Matthew Continetti has written an astonishing article for today’s National Review online. His article appears under the title “The Irreplaceable William F. Buckley Jr.,” but the dominant thrust of the piece is that Buckley’s conservatism can no longer guide the contemporary right.
Continetti writes in reply to George Will, who bemoaned the vulgarian populists who have hijacked conservatism. Will called for a return to the “ebullience, decency, and enthusiasm for learning” displayed by Buckley. Will blamed Whittaker Chambers for the populism he deplored.
Continetti defends Chambers, holding him to have been a moderating influence on Buckley. “Throughout their correspondence, collected in Odyssey of a Friend (1968), Chambers urged Buckley to accept the political reality of the New Deal, to be wary of Joe McCarthy, and to drop his criticisms of Eisenhower and Nixon.” Chambers, by the way, was also a strong opponent of Ludwig von Mises.
If Buckley, according to Continetti needed to be kept in line, nevertheless he had his uses: “Buckley is more responsible than anyone for
assembling that[ conservative] coalition, for determining who would be a part of it, and who would not.

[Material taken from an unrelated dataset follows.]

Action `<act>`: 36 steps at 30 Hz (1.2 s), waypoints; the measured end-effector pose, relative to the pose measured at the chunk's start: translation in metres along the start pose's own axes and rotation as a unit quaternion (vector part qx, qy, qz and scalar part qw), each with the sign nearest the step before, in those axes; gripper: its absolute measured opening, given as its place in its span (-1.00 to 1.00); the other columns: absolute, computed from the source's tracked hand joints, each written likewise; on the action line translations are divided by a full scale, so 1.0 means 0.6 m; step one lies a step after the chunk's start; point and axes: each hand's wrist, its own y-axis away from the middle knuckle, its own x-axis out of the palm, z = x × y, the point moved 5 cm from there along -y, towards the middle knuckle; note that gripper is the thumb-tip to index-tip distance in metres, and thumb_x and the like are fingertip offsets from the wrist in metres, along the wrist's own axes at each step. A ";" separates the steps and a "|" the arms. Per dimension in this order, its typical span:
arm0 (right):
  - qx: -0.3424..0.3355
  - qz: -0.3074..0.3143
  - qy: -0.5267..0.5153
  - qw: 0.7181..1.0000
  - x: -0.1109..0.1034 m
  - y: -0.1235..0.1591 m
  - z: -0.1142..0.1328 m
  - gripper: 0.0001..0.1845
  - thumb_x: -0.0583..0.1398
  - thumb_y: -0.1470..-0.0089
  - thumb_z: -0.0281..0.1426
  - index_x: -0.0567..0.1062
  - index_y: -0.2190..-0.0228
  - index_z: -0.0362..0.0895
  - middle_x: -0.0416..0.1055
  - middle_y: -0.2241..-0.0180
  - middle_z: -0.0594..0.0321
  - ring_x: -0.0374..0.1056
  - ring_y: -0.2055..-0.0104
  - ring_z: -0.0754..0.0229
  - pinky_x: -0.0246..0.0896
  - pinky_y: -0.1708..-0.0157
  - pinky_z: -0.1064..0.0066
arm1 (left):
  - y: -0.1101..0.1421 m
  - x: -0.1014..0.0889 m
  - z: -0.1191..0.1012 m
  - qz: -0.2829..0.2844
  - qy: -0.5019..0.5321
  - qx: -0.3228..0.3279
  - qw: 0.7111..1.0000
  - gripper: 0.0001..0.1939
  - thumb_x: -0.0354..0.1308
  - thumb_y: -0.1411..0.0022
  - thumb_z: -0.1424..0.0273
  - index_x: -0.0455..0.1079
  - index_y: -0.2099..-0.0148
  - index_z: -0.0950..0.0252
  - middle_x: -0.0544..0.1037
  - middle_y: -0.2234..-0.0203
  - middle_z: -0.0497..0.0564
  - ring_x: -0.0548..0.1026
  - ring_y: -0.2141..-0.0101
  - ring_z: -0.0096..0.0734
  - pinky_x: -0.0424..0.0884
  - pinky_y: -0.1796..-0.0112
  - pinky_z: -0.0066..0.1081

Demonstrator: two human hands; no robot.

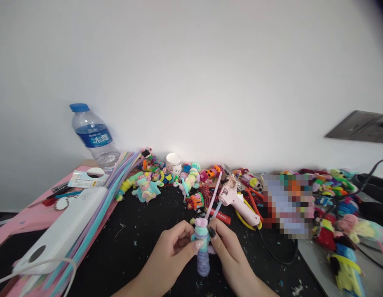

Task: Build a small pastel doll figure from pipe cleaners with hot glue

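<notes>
Between my two hands stands a small pipe-cleaner figure (203, 247), pink at the top, then pale turquoise, then lavender at its lower end. My left hand (175, 251) grips it from the left, thumb pressed on its front. On the other side my right hand (228, 251) pinches it, with a dark-painted thumbnail against its upper edge. A pale pink pipe cleaner (214, 194) sticks up from behind the figure's top. The far-side fingers of both hands are partly hidden.
A pink glue gun (239, 202) lies beyond my right hand, near orange-handled pliers (254, 206). Finished pipe-cleaner figures (148, 187), a paper cup (173, 164) and a water bottle (94, 134) line the wall. Left are bundled pipe cleaners (95, 231) and a white box (63, 231).
</notes>
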 end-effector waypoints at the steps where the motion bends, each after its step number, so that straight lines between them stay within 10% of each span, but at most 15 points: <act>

He let classical liberals, traditionalists, and anti-Communists into the pages of National Review, but kept out anti-Semites, the John Birch Society, Objectivists, and the followers of anarcho-libertarian Murray Rothbard. He was an editorial gatekeeper, the enforcer of political standards as well as intellectual and grammatical ones.” Continetti does not mention the considerable evidence that in so acting, Buckley did so at the CIA’s behest.
Despite his past services, though, conservatives must move beyond Buckley. Conservatism is now no longer a fringe movement, as it was in Buckley’s day; and, in any case today’s political scene is far different from Buckley’s. “There is no William F. Buckley Jr. to help us, but that is the way of things. ‘Each age finds its own language for an eternal meaning,’ Whittaker Chambers once wrote. Now it is our turn.” Buckley had his uses, but now we do no longer need him. All this in Buckley’s own magazine! The dictum of George Santayana comes to mind: “We do not these days refute our predecessors;we pleasantly bid them good-bye.”